Data extract:
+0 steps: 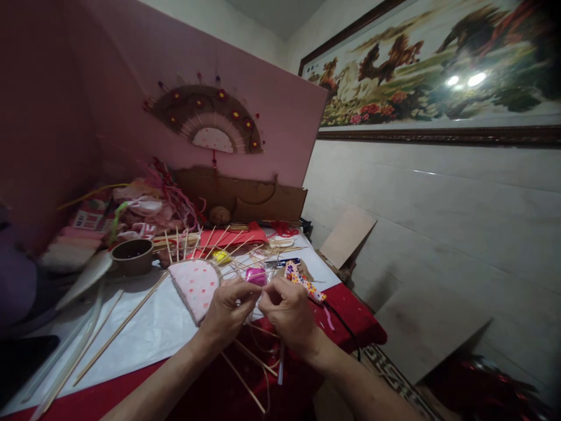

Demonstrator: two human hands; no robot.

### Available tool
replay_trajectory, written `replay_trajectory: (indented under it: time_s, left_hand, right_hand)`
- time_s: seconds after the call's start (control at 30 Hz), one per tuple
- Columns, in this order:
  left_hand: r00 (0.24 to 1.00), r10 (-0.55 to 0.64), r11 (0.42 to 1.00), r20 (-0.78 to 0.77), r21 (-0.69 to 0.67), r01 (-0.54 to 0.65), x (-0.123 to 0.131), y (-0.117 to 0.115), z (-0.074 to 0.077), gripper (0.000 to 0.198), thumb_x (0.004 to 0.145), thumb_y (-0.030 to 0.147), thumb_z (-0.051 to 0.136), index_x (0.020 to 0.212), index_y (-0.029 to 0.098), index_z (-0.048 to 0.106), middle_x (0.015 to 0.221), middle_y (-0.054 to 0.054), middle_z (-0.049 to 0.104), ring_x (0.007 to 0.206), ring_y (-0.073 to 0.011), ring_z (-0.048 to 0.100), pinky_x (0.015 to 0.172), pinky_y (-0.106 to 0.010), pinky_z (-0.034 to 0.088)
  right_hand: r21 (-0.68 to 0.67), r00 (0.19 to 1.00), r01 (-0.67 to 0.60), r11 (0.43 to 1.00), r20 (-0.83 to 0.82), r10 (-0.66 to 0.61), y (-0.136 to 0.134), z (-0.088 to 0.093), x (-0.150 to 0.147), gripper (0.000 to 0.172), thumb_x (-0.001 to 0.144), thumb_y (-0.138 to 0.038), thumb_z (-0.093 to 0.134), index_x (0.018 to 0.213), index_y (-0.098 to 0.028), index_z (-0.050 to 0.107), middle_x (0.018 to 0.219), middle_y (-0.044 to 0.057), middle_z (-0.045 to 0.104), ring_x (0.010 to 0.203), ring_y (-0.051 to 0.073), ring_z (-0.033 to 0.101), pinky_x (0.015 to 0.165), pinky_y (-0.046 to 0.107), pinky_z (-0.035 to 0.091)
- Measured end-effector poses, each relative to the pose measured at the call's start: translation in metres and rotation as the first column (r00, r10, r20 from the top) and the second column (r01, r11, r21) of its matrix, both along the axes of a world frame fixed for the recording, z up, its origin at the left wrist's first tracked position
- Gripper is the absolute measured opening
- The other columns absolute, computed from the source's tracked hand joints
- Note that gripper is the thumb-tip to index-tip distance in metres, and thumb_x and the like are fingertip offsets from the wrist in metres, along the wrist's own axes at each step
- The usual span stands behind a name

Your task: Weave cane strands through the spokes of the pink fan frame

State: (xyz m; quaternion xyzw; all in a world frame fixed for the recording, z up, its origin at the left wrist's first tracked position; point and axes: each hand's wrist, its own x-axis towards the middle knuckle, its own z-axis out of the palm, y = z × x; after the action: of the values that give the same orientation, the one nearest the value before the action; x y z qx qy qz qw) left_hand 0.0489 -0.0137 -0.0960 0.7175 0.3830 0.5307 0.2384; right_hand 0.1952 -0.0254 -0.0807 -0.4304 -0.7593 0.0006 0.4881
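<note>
My left hand (228, 310) and my right hand (289, 313) meet fingertip to fingertip over the table's front edge, both pinched closed on something too small to make out. Just left of my left hand lies a pink half-round fan piece (195, 286) with red dots and several thin bamboo sticks (205, 242) fanning out from it. A small magenta object (255, 276) sits right behind my fingers. More loose sticks (245, 374) lie under my wrists on the red cloth (359, 318).
A brown bowl (132, 255), a glue gun with a dotted pattern (304, 283), scissors (283, 263), ribbons (158, 204) and cardboard (241, 199) crowd the table. A finished brown fan (205, 117) hangs on the pink board. A horse painting (438, 64) is on the right wall.
</note>
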Motion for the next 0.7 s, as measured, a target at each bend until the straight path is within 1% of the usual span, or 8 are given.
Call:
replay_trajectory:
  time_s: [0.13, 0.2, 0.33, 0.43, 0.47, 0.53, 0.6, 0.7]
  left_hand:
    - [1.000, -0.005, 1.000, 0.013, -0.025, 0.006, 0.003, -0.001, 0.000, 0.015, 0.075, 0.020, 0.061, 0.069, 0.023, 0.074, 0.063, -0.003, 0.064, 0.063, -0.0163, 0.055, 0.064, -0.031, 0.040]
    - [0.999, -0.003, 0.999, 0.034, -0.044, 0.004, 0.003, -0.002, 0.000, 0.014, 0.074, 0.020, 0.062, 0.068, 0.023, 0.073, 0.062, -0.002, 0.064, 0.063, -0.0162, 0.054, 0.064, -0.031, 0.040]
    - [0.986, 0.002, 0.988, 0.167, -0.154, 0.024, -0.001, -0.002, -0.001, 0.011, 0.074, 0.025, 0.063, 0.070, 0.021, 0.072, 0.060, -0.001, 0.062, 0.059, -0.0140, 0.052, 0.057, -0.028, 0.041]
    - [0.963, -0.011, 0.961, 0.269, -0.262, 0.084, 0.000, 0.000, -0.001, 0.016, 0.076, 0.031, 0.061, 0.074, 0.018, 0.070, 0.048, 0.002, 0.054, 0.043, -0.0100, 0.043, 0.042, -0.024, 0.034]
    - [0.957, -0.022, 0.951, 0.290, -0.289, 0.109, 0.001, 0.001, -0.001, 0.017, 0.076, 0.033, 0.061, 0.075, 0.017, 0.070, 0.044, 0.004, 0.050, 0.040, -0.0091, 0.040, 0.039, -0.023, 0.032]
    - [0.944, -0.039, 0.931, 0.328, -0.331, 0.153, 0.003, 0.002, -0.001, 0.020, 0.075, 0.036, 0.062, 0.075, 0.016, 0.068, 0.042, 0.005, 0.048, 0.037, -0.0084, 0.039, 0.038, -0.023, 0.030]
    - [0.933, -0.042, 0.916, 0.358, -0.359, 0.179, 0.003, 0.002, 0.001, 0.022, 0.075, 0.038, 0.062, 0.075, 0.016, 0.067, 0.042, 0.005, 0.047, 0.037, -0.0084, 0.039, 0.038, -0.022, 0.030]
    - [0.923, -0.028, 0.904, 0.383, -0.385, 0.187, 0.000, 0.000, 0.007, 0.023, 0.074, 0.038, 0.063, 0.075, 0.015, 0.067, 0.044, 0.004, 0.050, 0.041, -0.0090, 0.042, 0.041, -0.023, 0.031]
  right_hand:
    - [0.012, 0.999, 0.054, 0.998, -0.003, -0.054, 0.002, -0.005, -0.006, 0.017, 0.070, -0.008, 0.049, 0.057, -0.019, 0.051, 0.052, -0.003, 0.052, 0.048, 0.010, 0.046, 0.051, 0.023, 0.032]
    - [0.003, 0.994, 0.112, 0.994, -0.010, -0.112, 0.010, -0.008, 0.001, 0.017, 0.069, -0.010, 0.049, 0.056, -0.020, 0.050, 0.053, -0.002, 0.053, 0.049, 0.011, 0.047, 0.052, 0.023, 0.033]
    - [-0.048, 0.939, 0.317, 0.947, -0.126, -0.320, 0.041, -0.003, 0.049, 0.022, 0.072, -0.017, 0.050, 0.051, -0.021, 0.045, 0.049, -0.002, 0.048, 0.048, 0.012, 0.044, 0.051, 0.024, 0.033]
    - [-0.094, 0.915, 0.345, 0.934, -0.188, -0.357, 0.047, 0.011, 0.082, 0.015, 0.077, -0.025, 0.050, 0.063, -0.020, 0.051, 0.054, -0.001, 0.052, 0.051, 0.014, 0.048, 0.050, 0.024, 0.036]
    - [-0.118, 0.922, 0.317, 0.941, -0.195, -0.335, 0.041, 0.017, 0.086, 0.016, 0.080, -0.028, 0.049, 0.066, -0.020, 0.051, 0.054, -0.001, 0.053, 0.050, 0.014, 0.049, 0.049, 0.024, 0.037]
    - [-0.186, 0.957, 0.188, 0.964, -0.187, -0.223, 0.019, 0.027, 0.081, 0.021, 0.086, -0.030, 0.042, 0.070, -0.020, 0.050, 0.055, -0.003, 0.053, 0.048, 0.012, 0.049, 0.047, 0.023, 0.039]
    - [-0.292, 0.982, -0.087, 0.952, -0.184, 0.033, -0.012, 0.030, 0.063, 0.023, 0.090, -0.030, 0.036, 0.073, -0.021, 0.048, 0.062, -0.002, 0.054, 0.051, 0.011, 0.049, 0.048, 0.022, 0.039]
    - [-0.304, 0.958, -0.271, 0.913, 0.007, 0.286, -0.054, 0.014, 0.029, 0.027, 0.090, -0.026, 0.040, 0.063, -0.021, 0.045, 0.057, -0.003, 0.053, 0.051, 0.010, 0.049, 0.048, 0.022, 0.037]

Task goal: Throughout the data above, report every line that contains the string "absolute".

Answer to the exercise:
- Gripper is the absolute measured opening
- The other columns absolute, computed from the source's tracked hand joints

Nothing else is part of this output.